Consumer level investments and benefits from the Smart Grid don’t appear to be ready, yet.  Regulators and providers and distributors of power are looking for the returns.  Looking to consumer solutions is a bit like starting the computer revolution in the late 1950’s with personal computers. It didn’t and couldn’t happen that way.

In business, IT has gone through multiple eras in the way it transforms then supports an enterprise – think mainframes then client server then the internet and now mobility, big data, the cloud: I-SMAC.  Within each era, as with anything else in life, the first systems built are those with big payoffs.  For the Smart Grid this is in the industrial, the corporate, and the municipal, state and federal forms of consumption.

When we talk to utility companies the current focus area related to the Smart Grid relates to data.  Just as in other industries like pharmaceuticals, the grids, transformers, meters and controllers already deployed are producing more data than companies can deal with, and it will get worse.  Newer equipment is being installed or existing equipment being outfitted with more and better sensors.  Data can be captured in smaller and smaller time increments, isolated to smaller and smaller grid footprints.  All of the analysis done produces more meta data and the opportunities to learn yet more.  As a client says, utilities are not struggling with connectivity [to devices] as much as they are struggling with analysis of device borne data.
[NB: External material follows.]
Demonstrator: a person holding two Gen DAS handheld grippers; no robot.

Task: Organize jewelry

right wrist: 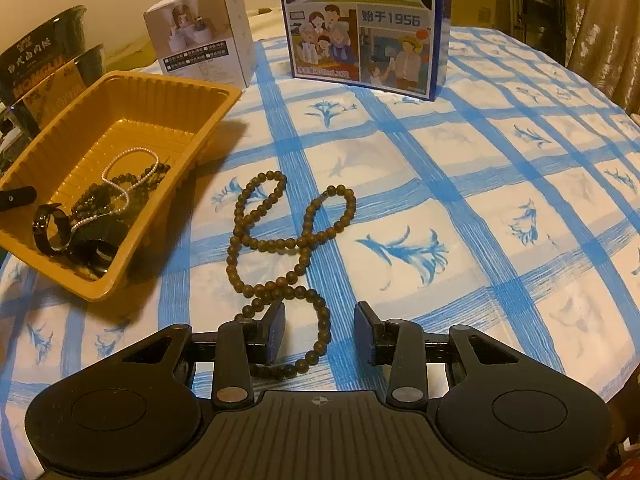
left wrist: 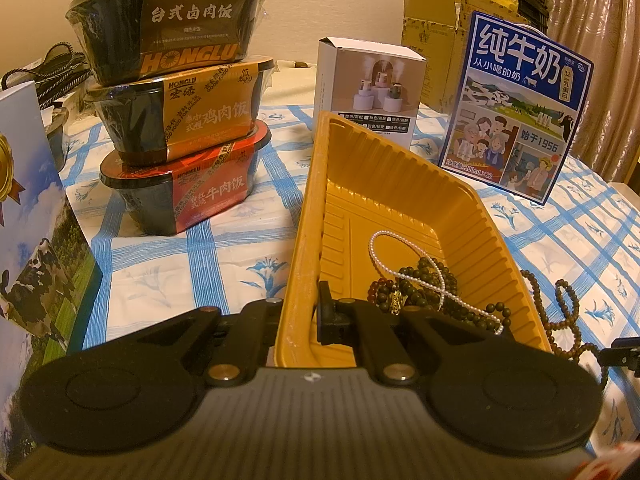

In addition to the volume of data there are myriad data analysis techniques that can be applied. Common predictive modeling techniques include classification trees and linear and logistic regression to leverage underlying statistical distributions to estimate future outcomes. New, more CPU-intensive techniques, such as advancements in neural networks, can mimic the way a biological nervous system, such as the brain, processes information.  Which to use, when and why?  Utility executives say they have only started using a very few out of the many techniques at their disposal.

A small delay, or speeding up, of an energy buy, can greatly change the profitability of that trade.  Small adjustments in voltage delivered, by time of day, can greatly change the economics of delivery and, if done properly, without materially affecting use.  Knowing which of these and other actions to take, precisely and specifically when, requires significant expansion of analytic activities by utilities.  But it is well worth it.  Expect much more of this long before your electricity provider asks permission to alter the fan speed on your refrigerator.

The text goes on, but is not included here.